After the divine creation when the water gets gradually receded, extension of the valley settlement took place. The place where first joyful play and merry making eve of the gods and goddesses took place is called Kouba Haraothel It is situated at the foothill of the Koubru Mountain encircled with the seat like vegetations and still regarded as the place of divine congregation. The physical structure of the Koubru Mountain has its divine representation and it looks like human. The ancient text Koubru Chingoirol describes its first humanly appearance and manifested to be the ear of Lord Koubru.

This beliefs and practices are deeply rooted among the Meiteis that even today the person who pay visit to worship this mountain never fail to spells the message to the ear of Lord Koubru stating that,

Oh! Lord Koubru

Your children are here to get your blessings

Accept our arrival.

The two caves existed on either side of the mountain is believed to be the eyes of Lord Koubru. One should offer beautiful dances, colourful flowers and paintings to the lord etc. that would be visible to the Lord in his appeasement.

A protruding stone boulder present below the two caves is regarded as the nose of Lord Koubru. One should offer fresh fruits and burn incents here so that Lord can smell and feel happy to bless you.

The presence of two pointed stone boulders below signifies the teeth of Lord Koubru.

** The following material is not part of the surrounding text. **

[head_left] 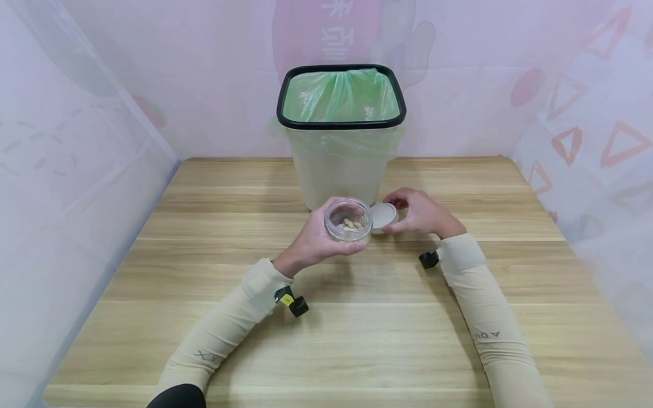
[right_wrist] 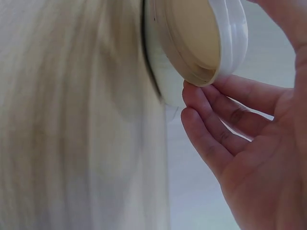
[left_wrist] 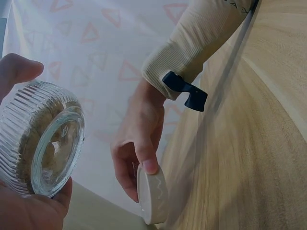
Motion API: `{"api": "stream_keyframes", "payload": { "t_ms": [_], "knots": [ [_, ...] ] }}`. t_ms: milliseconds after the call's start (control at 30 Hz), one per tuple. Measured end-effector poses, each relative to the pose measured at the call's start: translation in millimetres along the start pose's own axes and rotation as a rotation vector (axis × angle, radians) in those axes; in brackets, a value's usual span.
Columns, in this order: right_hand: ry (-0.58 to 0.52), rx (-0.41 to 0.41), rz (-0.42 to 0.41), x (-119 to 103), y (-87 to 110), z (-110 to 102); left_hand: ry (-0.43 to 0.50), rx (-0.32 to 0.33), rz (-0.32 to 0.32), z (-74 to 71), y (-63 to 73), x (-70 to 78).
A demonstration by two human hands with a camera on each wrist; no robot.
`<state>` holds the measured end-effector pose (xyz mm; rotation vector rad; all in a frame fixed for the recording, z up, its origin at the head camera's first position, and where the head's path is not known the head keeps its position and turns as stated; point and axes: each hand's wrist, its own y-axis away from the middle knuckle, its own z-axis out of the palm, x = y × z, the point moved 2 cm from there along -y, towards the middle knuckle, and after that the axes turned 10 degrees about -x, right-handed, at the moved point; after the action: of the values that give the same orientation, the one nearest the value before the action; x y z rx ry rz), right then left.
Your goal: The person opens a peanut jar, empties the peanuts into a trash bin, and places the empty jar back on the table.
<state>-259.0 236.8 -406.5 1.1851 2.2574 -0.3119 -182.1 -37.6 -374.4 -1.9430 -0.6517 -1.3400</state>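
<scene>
My left hand [head_left: 318, 237] holds a clear glass jar [head_left: 351, 235] with ribbed sides, tipped so its mouth faces the head camera. A few small beige oblong pieces [head_left: 352, 224], peanut-like, lie inside it. In the left wrist view the jar [left_wrist: 19, 134] shows its thick base, with thumb and fingers around its side. Close by on the right, a round white lid [head_left: 384, 215] is pinched at its edge by my right hand [head_left: 422, 212]. Seen from the right wrist, the lid [right_wrist: 233, 33] turns its hollow underside to the camera. Lid and jar appear apart in the left wrist view.
Just behind both hands stands a pale waste bin [head_left: 339, 164] with a black rim [head_left: 341, 124] and a green plastic liner [head_left: 342, 93]. The wooden table [head_left: 367, 345] reaches back to printed curtains [head_left: 214, 85] on three sides. Small black wrist cameras [head_left: 298, 306] jut from both sleeves.
</scene>
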Motion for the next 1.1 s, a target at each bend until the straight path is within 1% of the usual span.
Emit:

Here one should offer meals and sweets to appease the deity.

The water coming out from the teeth like boulders of Koubru Mountain flows down to the steep valley passing through the tough terrain of clods and stone hills. It is therefore referred to as Leitum Nungdum Ee in the Meitei ancient hymns.

This is well reflected in the Kanglei Haraoba (the annual merry making festival of the God and Goddesses).Hymns enchanted in appeasement of the deities controlling four different directions are indespensable part of this merry making festival.

The coarse of this river takes its curve highly intricate after passing Awang Sekmai and Awang Potshangbam villages which resembles the serpentile form of Lord Pakhangba- the ruling deity of Manipur. This marks the divine assumption of Pakhangba and hence the river in this place is called Hangen Meirongbi.

Nine branches of river flowing from different directions of hills and mountains have their confluence in the heart of Loktak Lake. This is woven into the hymns of the people enchanted in glory of the genesis of Loktak lake and popularly known as Eesha mapal (Ee/ Eeshing= water; Sha/ Masha= branches; Mapal =Nine)

Lai Haraoba gives a universal expression of human life from birth to death. Besides, it also indicates the concern over the harmonious relation with nature. The Lai Haraoba concluded with a lyrical charm of Hiching Hirao sung by the Amaiba (priest).